- **Exercise**:
Every line below is to be copied exactly, with the pictures left out.

- **Supplied information**:
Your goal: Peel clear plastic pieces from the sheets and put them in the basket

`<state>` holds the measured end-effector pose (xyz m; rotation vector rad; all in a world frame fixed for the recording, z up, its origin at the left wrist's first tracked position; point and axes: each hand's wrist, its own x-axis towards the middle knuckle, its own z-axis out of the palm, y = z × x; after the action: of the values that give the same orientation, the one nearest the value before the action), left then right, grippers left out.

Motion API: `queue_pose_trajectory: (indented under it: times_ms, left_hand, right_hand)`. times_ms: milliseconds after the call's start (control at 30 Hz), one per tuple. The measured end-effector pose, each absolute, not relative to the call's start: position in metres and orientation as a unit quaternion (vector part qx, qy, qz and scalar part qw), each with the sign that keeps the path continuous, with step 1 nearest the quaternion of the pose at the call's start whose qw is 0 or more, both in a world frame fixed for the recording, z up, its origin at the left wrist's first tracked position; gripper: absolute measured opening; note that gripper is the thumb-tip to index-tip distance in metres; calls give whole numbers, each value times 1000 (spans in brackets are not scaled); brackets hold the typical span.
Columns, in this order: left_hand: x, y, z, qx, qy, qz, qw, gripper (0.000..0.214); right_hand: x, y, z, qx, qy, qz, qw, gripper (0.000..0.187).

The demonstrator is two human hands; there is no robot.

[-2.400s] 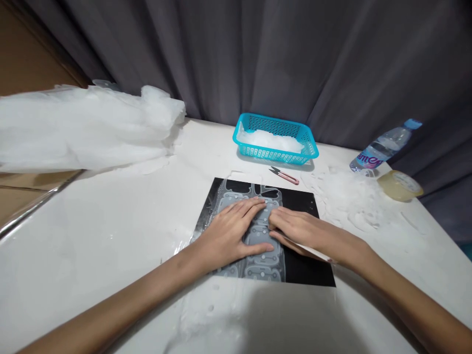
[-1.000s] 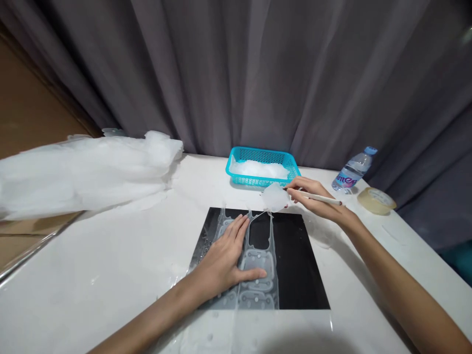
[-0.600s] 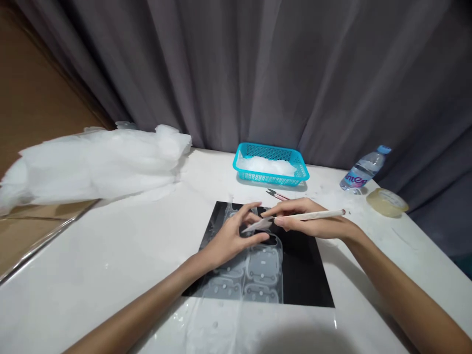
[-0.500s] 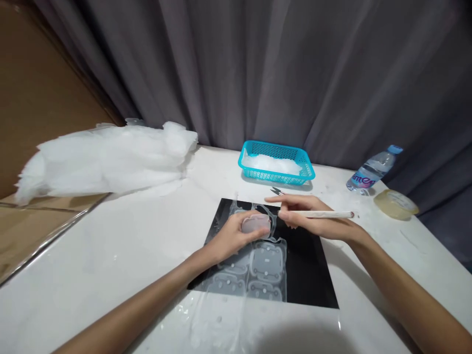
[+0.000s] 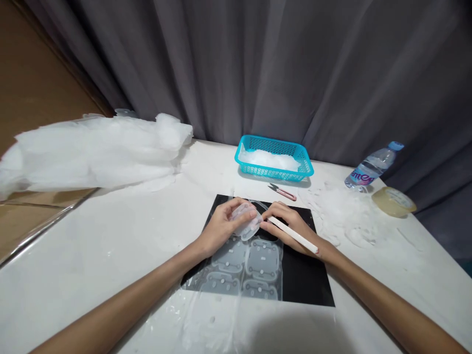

- **Finished task**:
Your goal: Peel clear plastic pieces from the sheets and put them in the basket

`<state>` holds the measured end-effector pose (xyz m; rotation vector rad; all in a world frame fixed for the recording, z up, its origin at the left wrist's first tracked position; point and axes: each hand's wrist, its own x-axis towards the middle knuckle, its own z-axis out of the palm, y = z × x; after the action: of the values that give the same orientation, the one nearest the value before the action), left then right, grippers left out.

Motion API: `queue_pose_trajectory: (indented under it: times_ms, left_hand, right_hand)`. times_ms: milliseconds after the call's start (control at 30 Hz), one per tuple. The measured end-effector pose, each absolute, not relative to the call's start: position in metres and orientation as a unit quaternion (vector part qx, qy, qz and scalar part qw), each with the sign that keeps the path continuous, with step 1 nearest the quaternion of the pose at the call's start whose qw is 0 or more, both in a world frame fixed for the recording, z up, its origin at the left wrist's first tracked position; gripper: absolute measured opening; note that gripper is the thumb-tip to index-tip distance in metres; calls give whole numbers, each value times 1000 (spans in brackets are not scaled); brackets hold the typical span.
Columns, in this order: left_hand: x, y, z, qx, qy, qz, qw, gripper (0.000..0.214); right_hand: x, y, z, qx, qy, qz, qw, gripper (0.000..0.187).

The demonstrator is two human hands; there is no robot.

[-2.400s] 
[-1.000s] 
[-0.600s] 
[-0.500s] 
[+0.000s] 

There is no more to the output, and the exercise is done.